---------- RECORDS PROVIDED ----------

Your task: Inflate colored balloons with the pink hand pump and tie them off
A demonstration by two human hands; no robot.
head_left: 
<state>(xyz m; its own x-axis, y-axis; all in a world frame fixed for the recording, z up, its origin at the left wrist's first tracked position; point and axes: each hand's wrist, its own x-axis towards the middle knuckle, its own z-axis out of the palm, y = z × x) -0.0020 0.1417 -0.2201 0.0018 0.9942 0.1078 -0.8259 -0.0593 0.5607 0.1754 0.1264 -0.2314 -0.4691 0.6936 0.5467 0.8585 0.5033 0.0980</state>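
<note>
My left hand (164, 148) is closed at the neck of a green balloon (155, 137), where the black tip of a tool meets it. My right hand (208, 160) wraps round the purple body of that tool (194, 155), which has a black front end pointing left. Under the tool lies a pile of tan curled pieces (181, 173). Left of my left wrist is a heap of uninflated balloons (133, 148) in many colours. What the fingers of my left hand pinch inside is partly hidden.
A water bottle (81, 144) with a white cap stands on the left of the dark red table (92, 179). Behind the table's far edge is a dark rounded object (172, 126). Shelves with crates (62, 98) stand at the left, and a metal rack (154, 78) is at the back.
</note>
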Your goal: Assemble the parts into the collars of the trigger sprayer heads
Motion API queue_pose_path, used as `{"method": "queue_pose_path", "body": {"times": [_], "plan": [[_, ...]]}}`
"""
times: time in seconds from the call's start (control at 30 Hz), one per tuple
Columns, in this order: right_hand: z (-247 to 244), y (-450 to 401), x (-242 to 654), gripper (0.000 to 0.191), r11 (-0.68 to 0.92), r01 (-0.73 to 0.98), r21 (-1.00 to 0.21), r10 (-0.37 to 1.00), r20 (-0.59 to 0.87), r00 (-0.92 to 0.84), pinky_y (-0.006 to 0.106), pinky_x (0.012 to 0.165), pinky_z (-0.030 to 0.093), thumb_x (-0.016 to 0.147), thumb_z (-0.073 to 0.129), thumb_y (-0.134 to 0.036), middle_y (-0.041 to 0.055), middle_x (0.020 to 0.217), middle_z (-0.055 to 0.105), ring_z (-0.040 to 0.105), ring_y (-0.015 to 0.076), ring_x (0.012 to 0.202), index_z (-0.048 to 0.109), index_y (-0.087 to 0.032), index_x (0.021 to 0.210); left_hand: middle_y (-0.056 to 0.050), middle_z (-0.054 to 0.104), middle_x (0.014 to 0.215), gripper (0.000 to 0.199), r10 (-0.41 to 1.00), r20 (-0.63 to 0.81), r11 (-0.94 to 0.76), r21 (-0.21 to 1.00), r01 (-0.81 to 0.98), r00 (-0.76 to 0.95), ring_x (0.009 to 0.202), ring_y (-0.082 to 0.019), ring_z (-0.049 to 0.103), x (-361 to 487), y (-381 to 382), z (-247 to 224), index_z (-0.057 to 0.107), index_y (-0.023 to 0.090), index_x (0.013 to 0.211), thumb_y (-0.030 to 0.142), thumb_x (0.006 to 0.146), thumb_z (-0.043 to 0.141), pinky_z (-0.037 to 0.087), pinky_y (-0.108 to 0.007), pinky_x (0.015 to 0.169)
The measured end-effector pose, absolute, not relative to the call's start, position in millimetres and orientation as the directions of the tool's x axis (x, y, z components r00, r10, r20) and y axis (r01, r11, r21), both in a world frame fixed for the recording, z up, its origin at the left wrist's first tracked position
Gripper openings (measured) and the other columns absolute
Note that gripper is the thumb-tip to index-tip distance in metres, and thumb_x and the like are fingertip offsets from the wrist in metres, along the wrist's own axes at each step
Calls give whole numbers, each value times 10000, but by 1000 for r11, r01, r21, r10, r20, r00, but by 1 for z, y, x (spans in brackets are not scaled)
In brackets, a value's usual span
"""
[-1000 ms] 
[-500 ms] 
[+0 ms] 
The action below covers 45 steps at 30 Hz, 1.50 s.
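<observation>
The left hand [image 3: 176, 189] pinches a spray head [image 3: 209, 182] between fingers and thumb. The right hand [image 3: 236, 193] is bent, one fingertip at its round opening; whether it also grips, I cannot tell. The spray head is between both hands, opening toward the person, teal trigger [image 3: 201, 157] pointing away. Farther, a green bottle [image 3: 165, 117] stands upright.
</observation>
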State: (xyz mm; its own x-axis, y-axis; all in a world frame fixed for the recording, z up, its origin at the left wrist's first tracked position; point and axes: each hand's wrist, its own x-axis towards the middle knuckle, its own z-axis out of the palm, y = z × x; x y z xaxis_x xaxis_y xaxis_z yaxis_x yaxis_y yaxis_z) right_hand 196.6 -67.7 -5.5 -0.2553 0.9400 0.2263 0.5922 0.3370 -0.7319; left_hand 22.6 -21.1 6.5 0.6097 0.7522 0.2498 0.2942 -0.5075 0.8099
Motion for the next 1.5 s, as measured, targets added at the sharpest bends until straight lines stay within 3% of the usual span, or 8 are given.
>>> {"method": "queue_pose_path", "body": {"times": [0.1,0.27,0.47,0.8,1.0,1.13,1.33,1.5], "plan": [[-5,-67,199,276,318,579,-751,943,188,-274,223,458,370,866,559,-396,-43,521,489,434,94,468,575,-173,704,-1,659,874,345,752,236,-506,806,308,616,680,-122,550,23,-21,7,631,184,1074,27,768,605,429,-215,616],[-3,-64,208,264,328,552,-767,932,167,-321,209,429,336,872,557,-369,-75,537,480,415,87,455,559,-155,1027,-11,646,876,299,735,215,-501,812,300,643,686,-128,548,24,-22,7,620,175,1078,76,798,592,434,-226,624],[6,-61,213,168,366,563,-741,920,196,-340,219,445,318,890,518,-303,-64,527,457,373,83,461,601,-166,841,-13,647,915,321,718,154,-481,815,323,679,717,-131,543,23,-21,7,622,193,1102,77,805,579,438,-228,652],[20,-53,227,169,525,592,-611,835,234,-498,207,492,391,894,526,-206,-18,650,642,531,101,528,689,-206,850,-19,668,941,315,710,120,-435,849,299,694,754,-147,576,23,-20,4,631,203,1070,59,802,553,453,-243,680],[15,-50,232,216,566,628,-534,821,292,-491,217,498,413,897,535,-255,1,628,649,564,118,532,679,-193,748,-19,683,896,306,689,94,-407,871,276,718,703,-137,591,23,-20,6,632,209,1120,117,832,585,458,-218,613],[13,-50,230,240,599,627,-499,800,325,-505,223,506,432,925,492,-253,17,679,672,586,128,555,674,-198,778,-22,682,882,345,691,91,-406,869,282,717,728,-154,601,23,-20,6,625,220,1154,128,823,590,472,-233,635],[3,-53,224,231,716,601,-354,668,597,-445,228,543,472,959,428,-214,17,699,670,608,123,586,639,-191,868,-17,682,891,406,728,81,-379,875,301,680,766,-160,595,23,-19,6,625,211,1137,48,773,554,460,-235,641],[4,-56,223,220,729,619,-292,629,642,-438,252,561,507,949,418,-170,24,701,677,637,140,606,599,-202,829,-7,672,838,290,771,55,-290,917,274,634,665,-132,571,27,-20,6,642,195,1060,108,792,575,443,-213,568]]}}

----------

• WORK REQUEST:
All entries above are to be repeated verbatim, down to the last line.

• EXERCISE SOLUTION:
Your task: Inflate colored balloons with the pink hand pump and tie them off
A demonstration by two human hands; no robot.
head_left: 
<state>(xyz m; its own x-axis, y-axis; all in a world frame fixed for the recording, z up, its origin at the left wrist's first tracked position; point and axes: each hand's wrist, its own x-axis towards the middle knuckle, its own z-axis out of the palm, y = z × x) -0.0020 0.1417 -0.2201 0.0018 0.9942 0.1078 -0.8259 -0.0593 0.5607 0.1754 0.1264 -0.2314 -0.4691 0.6936 0.5467 0.8585 0.5033 0.0980</state>
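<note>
My left hand (164, 148) is closed at the neck of a green balloon (155, 137), where the black tip of a tool meets it. My right hand (208, 160) wraps round the purple body of that tool (194, 155), which has a black front end pointing left. Under the tool lies a pile of tan curled pieces (181, 173). Left of my left wrist is a heap of uninflated balloons (133, 148) in many colours. What the fingers of my left hand pinch inside is partly hidden.
A water bottle (81, 144) with a white cap stands on the left of the dark red table (92, 179). Behind the table's far edge is a dark rounded object (172, 126). Shelves with crates (62, 98) stand at the left, and a metal rack (154, 78) is at the back.
</note>
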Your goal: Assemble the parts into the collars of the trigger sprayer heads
Motion API queue_pose_path, used as `{"method": "queue_pose_path", "body": {"times": [_], "plan": [[_, ...]]}}`
"""
times: time in seconds from the call's start (control at 30 Hz), one per tuple
Columns, in this order: right_hand: z (-247 to 244), y (-450 to 401), x (-242 to 654), gripper (0.000 to 0.191), r11 (-0.68 to 0.92), r01 (-0.73 to 0.98), r21 (-1.00 to 0.21), r10 (-0.37 to 1.00), r20 (-0.59 to 0.87), r00 (-0.92 to 0.84), pinky_y (-0.006 to 0.106), pinky_x (0.012 to 0.165), pinky_z (-0.030 to 0.093), thumb_x (-0.016 to 0.147), thumb_z (-0.073 to 0.129), thumb_y (-0.134 to 0.036), middle_y (-0.041 to 0.055), middle_x (0.020 to 0.217), middle_z (-0.055 to 0.105), ring_z (-0.040 to 0.105), ring_y (-0.015 to 0.076), ring_x (0.012 to 0.202), index_z (-0.048 to 0.109), index_y (-0.087 to 0.032), index_x (0.021 to 0.210); left_hand: middle_y (-0.056 to 0.050), middle_z (-0.054 to 0.104), middle_x (0.014 to 0.215), gripper (0.000 to 0.199), r10 (-0.41 to 1.00), r20 (-0.63 to 0.81), r11 (-0.94 to 0.76), r21 (-0.21 to 1.00), r01 (-0.81 to 0.98), r00 (-0.76 to 0.95), ring_x (0.009 to 0.202), ring_y (-0.082 to 0.019), ring_z (-0.049 to 0.103), x (-361 to 487), y (-381 to 382), z (-247 to 224), index_z (-0.057 to 0.107), index_y (-0.023 to 0.090), index_x (0.013 to 0.211), thumb_y (-0.030 to 0.142), thumb_x (0.006 to 0.146), thumb_z (-0.043 to 0.141), pinky_z (-0.037 to 0.087), pinky_y (-0.108 to 0.007), pinky_x (0.015 to 0.169)
The measured end-effector pose, absolute, not relative to the call's start, position in millimetres and orientation as the directions of the tool's x axis (x, y, z components r00, r10, r20) and y axis (r01, r11, r21), both in a world frame fixed for the recording, z up, its origin at the left wrist's first tracked position
Gripper openings (measured) and the other columns absolute
Note that gripper is the thumb-tip to index-tip distance in metres, and thumb_x and the like are fingertip offsets from the wrist in metres, along the wrist's own axes at each step
Calls give whole numbers, each value times 10000, but by 1000 for r11, r01, r21, r10, r20, r00, but by 1 for z, y, x (spans in brackets are not scaled)
In brackets, a value's usual span
"""
[-1000 ms] 
[-500 ms] 
[+0 ms] 
The action below covers 45 steps at 30 Hz, 1.50 s.
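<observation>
The left hand [image 3: 176, 189] pinches a spray head [image 3: 209, 182] between fingers and thumb. The right hand [image 3: 236, 193] is bent, one fingertip at its round opening; whether it also grips, I cannot tell. The spray head is between both hands, opening toward the person, teal trigger [image 3: 201, 157] pointing away. Farther, a green bottle [image 3: 165, 117] stands upright.
</observation>
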State: (xyz mm; its own x-axis, y-axis; all in a world frame fixed for the recording, z up, its origin at the left wrist's first tracked position; point and axes: each hand's wrist, its own x-axis towards the middle knuckle, its own z-axis out of the palm, y = z × x; x y z xaxis_x xaxis_y xaxis_z yaxis_x yaxis_y yaxis_z) right_hand 196.6 -67.7 -5.5 -0.2553 0.9400 0.2263 0.5922 0.3370 -0.7319; left_hand 22.6 -21.1 6.5 0.6097 0.7522 0.2498 0.2942 -0.5075 0.8099
Motion for the next 1.5 s, as measured, targets added at the sharpest bends until straight lines stay within 3% of the usual span, or 8 are given.
>>> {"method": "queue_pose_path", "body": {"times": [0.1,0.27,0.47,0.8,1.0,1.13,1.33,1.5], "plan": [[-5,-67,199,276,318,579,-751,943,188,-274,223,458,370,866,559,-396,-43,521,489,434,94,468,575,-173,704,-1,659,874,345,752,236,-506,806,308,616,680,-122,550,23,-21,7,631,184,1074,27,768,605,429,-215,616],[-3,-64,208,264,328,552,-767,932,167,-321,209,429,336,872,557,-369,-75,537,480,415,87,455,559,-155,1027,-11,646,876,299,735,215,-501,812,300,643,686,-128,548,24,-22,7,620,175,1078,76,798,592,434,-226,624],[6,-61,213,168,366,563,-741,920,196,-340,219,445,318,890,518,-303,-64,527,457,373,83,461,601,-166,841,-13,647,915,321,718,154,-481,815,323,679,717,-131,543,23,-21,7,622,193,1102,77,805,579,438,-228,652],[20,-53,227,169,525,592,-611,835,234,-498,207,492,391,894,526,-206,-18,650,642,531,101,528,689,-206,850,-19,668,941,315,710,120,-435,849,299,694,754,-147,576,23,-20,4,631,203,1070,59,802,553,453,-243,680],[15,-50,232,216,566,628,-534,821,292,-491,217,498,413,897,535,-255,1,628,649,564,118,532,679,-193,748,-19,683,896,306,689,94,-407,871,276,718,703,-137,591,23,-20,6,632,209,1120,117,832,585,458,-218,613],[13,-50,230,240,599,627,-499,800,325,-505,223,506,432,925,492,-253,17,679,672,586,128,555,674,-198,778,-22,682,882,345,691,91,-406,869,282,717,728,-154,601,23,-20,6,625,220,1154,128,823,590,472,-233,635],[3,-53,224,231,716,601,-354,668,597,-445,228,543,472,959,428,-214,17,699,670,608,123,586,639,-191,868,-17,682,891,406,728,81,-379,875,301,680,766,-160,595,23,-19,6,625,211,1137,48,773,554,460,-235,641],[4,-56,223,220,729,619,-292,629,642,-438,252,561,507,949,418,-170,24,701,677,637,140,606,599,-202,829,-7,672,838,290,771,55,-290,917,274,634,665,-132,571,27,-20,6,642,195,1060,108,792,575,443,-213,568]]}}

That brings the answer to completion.